Jims first fish in the new Prowler.


----------



## Dodge (Oct 12, 2005)

JimH said:


> Finally a hit, and "Mousse" has the cherry popped - 43cm flatty   .


Jim always a pleasure to congratulate someone who has popped his cherry, well done mate


----------



## RedPhoenix (Jun 13, 2006)

Unfortunately, due to the change in ownership of this web site and the lack of response by the owners to my requests to remove my email address from all administrative-level notifications and functionality, I have decided to remove my posts on AKFF. Thank you for the great times, the fantastic learning experiences and the many many fish. If you are desperate for the old content of this particular post, it is available below base64 encoded and bzip2 compressed.

Red.

----

QlpoOTFBWSZTWd8tMsQAAA3fgAASQCEAEAgUEAAn758gIABIin6FNGj0QGjymhFNk0TCGAaJgRKqEd6E3bwFh6LLmrBjOc3N/UW1b57AklYZRvTGh4Z9Emj2C5doBJkVlBQtIf2cF3JFOFCQ3y0yxA==


----------



## Gigantor (Jun 27, 2006)

Good report, Jim. Well done on the lizard too.

Am interested in knowing where the ramp in Hayes Inlet is? Have thought about this in the past, as could only think of launching at Clontarf beach. The only place that looked possible is Haysmouth Parade - but there seemed like lots of mud out in front.

Good to also hear that you went up Fresh Water Creek. Have thought about a paddle up there for a long time - but thought it would be too shallow.

Keen to give this area a paddle sometime soon if you chaps are heading out again.

Cheers,

Pete


----------



## ArWeTherYet (Mar 25, 2007)

Gigantor said:


> Good report, Jim. Well done on the lizard too.
> 
> Am interested in knowing where the ramp in Hayes Inlet is? Have thought about this in the past, as could only think of launching at Clontarf beach. The only place that looked possible is Haysmouth Parade - but there seemed like lots of mud out in front.
> 
> ...


hey pete
We did go down haysmout prd and launched from the little kayak ramp (too small for anything else). Then we had to walk through sting ray infested waters till it was deep enough to paddle. I strapped my super cheap trolley on the rear of the yack and we took it in terns to trolley the yaks back over the sand banks at low tide (sand is quite compressed and fairly easy to trolley on).
Its a lot safer to launch from haysmouth on a windy day.
Fresh water creek is wide and shallow, it does have a small channel you can go up, but I wouldn't recommend going there in a peddler unless you go up with a big high tide (2.2 mtrs or more) and come back down before it gets too shallow.
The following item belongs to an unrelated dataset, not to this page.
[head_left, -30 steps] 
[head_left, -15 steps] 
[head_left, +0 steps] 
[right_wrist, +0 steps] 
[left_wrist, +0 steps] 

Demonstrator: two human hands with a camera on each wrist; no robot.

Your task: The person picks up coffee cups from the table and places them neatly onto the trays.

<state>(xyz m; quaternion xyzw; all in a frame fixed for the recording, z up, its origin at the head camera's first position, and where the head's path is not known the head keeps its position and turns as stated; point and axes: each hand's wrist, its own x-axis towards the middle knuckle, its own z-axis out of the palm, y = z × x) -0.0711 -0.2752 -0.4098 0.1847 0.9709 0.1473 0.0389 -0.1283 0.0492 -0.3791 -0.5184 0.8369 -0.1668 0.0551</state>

If you can paddle in 4" of water like the swing and prowler, you can navigate around there at low tide, well I can, poor old Jim lost the channel on the way back and had to get out and walk. :lol: 
I've been going up there quite regularly lately, its a good place to fish when redcliffe is too windy.
Happy to keep you company if you want to go up some time.


----------



## bushwoodboy (Oct 5, 2006)

Well done on the flatty & that shiny new yak  Looks great Jim. I called past the pelican park ramp on my way home from Scott's Pt About 1pm to say giday. Was a wise move to move the launch site as it was pretty windy out there. Cheers Mal.


----------



## JimH (Apr 10, 2007)

Paul! Paul! What are you doing?

Now you've given the secret X spot away! Next jack season it will be bow to stern paddlers (peddlers are excluded due to shallow water) chasing those mean critters.
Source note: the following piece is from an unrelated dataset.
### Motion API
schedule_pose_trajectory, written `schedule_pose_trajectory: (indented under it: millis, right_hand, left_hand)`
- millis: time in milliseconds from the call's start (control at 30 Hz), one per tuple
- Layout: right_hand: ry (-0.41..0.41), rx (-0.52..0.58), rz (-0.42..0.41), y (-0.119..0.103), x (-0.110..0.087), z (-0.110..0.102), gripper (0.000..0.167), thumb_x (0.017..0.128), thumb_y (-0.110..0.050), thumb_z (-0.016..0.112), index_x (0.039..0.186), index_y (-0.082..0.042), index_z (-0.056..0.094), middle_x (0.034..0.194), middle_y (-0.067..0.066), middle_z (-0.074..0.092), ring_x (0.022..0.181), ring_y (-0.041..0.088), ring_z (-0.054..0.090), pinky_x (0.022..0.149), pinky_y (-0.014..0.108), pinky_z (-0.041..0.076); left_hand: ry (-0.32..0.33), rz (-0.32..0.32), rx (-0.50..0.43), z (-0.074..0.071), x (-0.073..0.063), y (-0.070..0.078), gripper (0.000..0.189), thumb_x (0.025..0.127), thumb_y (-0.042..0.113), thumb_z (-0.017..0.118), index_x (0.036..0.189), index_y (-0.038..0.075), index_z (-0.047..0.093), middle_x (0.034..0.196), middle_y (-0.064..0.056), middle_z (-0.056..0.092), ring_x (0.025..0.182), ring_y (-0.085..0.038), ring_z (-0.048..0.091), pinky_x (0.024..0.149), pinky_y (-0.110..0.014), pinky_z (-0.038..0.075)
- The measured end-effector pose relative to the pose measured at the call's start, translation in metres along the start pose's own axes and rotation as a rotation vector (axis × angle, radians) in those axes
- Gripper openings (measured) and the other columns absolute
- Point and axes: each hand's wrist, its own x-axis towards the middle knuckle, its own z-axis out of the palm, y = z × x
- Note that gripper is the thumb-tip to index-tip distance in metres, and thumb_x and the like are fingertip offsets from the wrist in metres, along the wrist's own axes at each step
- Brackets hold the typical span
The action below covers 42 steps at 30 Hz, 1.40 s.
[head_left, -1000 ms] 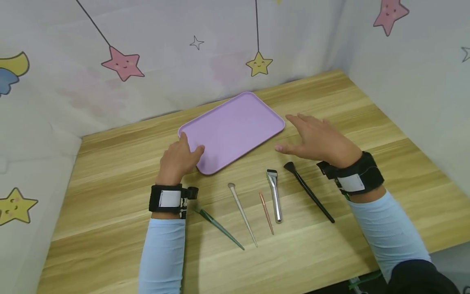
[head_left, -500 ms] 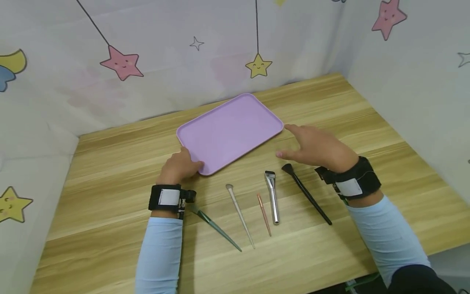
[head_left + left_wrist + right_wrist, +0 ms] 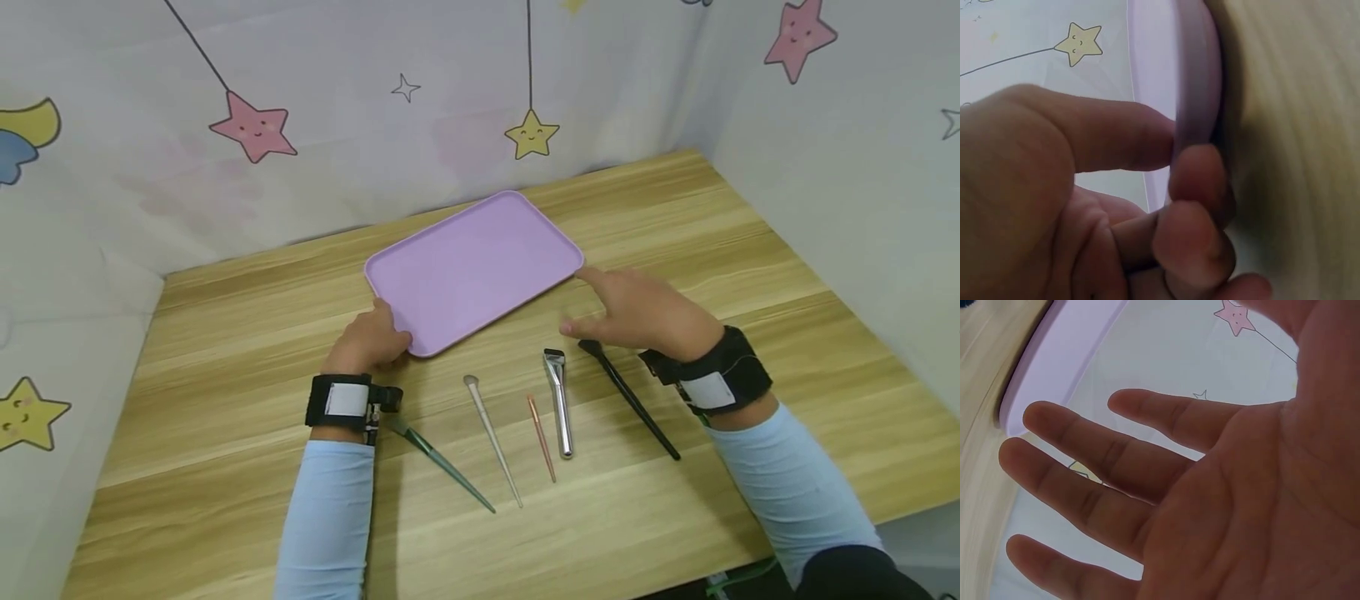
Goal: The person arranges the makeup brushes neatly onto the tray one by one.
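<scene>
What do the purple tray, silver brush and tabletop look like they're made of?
Purple tray: probably matte plastic, given its even colour and smooth moulded rim. Silver brush handle: likely polished metal or metallic-coated plastic, from its bright reflections. Tabletop: wood or wood-look laminate, judging by its grain.

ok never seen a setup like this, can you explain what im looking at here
There is no machine here: these are a person's bare hands, the left hand and the right hand. The widest picture comes from a camera worn on the head; the other two come from cameras on each wrist.

On the wood-grain table lie a lilac tray and five makeup brushes: green brush, whitish brush, small copper brush, silver brush and black brush.

The left hand pinches the tray's edge; the right, fingers spread, grips nothing beside another corner.
</scene>
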Motion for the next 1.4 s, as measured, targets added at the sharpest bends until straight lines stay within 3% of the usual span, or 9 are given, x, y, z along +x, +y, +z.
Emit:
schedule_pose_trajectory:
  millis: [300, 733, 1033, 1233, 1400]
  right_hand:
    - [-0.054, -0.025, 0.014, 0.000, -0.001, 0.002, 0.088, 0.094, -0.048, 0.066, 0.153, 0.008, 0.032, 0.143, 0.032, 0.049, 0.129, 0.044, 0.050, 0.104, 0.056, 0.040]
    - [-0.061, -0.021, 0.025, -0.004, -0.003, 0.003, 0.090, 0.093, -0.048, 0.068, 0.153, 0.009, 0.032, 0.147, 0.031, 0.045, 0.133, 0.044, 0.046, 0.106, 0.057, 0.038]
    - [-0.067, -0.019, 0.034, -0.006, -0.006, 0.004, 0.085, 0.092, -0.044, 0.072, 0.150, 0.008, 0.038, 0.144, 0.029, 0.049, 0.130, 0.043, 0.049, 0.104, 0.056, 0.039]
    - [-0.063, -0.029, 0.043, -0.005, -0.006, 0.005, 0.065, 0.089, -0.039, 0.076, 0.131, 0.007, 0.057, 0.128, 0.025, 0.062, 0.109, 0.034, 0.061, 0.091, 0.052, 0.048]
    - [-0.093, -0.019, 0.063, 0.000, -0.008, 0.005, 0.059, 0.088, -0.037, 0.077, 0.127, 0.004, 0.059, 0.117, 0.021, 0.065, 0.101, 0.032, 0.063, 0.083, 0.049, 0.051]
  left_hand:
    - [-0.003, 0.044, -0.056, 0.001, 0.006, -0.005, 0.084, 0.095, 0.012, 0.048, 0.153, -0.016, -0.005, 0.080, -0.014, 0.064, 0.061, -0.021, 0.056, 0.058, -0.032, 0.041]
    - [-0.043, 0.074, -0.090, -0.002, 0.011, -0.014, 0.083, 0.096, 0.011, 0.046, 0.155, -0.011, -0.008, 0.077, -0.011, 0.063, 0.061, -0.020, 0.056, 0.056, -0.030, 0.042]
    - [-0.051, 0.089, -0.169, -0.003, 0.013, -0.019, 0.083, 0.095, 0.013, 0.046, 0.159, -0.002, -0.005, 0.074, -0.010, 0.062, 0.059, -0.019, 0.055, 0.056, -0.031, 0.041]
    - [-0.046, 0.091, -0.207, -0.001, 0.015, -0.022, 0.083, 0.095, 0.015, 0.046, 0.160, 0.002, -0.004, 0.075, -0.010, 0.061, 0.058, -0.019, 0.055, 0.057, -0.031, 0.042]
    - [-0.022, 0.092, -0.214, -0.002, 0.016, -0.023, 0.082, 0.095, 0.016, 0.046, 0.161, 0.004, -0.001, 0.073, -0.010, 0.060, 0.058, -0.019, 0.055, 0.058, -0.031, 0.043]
Toad fish? You zoomed out to get that photo just to lull all those unsuspecting guns this is THE TERRORTORY.

What next?

Must ask, what was the first fish you caught in your yak? Flatties, wave anything in front of their mouth and you'r on.

JimH


----------



## ArWeTherYet (Mar 25, 2007)

Don't worry mate I have spot x's that I havent even been to yet. :wink: .

My first yak fish is in my avatar. A 37 cm squire. 

The weather looks decidedly crap this weekend (20-25 s/e), might give hays inlet a bit more of an explore on Saturday arvo. :? . Have to do the Mum thing on Sunday.


----------



## AdrianK (May 30, 2006)

JimH said:


> Question - How much yak is in the water and how much above? :roll:


More _in_ the water for me than for a lot of other people I suspect. (Water must be less dense when I'm paddling - I can't think of another explanation?)


----------